Your task:
Write out each line from the data below that includes the word "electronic".

Task data:

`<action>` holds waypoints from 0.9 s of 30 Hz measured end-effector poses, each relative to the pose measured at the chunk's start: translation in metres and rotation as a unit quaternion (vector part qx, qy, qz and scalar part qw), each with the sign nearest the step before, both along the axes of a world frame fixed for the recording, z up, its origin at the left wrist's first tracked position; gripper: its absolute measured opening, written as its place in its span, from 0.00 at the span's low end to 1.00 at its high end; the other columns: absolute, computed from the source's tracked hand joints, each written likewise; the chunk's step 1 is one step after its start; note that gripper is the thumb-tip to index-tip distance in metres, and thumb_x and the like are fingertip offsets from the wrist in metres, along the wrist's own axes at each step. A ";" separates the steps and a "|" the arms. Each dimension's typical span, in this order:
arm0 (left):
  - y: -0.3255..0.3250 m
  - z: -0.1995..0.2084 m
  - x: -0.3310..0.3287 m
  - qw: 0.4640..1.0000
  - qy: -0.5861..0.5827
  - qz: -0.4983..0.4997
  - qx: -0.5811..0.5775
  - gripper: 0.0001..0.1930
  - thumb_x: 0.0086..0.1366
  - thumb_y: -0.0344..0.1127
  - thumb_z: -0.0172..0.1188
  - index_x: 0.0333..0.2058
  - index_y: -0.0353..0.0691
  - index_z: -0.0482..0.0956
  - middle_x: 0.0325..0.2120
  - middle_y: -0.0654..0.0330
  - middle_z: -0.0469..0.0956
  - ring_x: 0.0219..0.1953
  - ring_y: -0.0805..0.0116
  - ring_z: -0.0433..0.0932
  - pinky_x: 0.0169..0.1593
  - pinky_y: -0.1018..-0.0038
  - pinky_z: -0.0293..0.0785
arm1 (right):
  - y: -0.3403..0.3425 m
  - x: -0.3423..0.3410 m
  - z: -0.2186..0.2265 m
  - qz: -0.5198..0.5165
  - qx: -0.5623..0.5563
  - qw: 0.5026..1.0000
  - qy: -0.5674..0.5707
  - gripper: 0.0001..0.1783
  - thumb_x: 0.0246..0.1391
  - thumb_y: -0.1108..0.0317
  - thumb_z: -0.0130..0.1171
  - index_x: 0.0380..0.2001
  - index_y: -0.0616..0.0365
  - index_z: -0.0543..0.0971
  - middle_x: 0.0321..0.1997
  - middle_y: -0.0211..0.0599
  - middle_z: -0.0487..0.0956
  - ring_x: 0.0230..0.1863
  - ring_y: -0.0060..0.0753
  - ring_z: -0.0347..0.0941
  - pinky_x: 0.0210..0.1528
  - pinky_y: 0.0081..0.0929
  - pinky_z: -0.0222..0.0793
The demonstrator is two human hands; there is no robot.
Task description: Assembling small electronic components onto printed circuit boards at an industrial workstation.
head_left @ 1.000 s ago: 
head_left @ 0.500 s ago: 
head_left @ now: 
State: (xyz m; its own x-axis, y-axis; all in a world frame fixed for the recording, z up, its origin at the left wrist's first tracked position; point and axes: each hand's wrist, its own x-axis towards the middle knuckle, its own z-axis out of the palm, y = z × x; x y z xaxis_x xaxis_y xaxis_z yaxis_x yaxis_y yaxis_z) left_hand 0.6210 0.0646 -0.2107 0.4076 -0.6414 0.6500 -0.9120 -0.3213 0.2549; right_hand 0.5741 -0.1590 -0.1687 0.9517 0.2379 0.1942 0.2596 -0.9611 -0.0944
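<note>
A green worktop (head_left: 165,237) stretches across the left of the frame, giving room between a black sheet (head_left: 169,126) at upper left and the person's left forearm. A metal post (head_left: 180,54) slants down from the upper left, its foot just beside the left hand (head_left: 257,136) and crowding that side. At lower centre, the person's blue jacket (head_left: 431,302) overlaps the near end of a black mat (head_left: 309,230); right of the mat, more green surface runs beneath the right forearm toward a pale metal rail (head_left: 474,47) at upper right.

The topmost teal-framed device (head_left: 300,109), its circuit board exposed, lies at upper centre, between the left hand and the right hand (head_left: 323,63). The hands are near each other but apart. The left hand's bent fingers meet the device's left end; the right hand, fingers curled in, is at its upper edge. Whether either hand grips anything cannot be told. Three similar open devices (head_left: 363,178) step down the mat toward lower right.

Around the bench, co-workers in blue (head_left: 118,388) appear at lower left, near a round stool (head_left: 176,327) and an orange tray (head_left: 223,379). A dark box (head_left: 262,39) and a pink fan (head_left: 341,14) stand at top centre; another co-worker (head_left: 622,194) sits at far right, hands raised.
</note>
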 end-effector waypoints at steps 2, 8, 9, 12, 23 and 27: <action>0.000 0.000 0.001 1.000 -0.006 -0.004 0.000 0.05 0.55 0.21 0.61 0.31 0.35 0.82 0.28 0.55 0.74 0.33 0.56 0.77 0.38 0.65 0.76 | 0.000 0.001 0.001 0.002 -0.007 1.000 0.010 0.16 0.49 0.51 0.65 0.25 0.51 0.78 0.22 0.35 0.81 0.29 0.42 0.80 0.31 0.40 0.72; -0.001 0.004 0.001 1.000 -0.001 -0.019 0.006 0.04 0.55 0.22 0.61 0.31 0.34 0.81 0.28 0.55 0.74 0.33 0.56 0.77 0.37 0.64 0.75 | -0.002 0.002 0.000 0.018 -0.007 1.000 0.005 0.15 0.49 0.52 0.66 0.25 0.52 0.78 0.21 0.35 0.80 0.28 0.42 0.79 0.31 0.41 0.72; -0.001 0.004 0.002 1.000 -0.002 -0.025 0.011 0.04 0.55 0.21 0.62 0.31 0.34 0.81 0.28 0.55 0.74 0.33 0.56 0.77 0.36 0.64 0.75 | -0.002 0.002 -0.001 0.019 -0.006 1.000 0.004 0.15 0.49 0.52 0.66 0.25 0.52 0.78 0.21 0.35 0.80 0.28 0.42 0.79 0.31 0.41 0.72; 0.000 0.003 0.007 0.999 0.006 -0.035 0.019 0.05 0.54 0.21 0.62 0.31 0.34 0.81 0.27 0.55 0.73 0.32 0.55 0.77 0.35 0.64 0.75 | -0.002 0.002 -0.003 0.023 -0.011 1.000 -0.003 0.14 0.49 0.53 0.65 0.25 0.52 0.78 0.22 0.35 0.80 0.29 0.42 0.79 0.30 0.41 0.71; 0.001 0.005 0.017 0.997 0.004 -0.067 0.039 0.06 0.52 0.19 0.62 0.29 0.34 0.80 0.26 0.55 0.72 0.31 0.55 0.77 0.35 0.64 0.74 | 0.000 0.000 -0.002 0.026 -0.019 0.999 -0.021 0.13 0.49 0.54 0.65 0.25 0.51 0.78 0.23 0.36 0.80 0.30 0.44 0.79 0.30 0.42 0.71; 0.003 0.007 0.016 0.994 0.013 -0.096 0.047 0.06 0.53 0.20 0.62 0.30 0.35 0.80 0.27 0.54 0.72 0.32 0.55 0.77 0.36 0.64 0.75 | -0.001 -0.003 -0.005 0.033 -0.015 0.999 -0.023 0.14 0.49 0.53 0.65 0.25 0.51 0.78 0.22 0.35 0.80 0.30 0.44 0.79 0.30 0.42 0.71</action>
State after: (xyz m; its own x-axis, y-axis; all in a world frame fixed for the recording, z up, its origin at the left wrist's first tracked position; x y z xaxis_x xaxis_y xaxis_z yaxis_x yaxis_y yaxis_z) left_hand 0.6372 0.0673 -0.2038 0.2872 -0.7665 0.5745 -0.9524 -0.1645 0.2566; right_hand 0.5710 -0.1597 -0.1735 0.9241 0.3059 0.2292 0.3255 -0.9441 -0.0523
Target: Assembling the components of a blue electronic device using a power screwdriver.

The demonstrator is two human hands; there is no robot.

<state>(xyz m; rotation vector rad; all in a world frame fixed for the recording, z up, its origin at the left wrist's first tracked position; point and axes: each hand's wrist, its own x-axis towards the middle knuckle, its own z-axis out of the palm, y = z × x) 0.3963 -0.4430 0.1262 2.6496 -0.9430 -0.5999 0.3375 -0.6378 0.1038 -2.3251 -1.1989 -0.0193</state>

Solution for this exercise:
Task description: Assembling small electronic components onto printed circuit boards at an industrial workstation.
Target: Assembling the components of a blue electronic device using a power screwdriver.

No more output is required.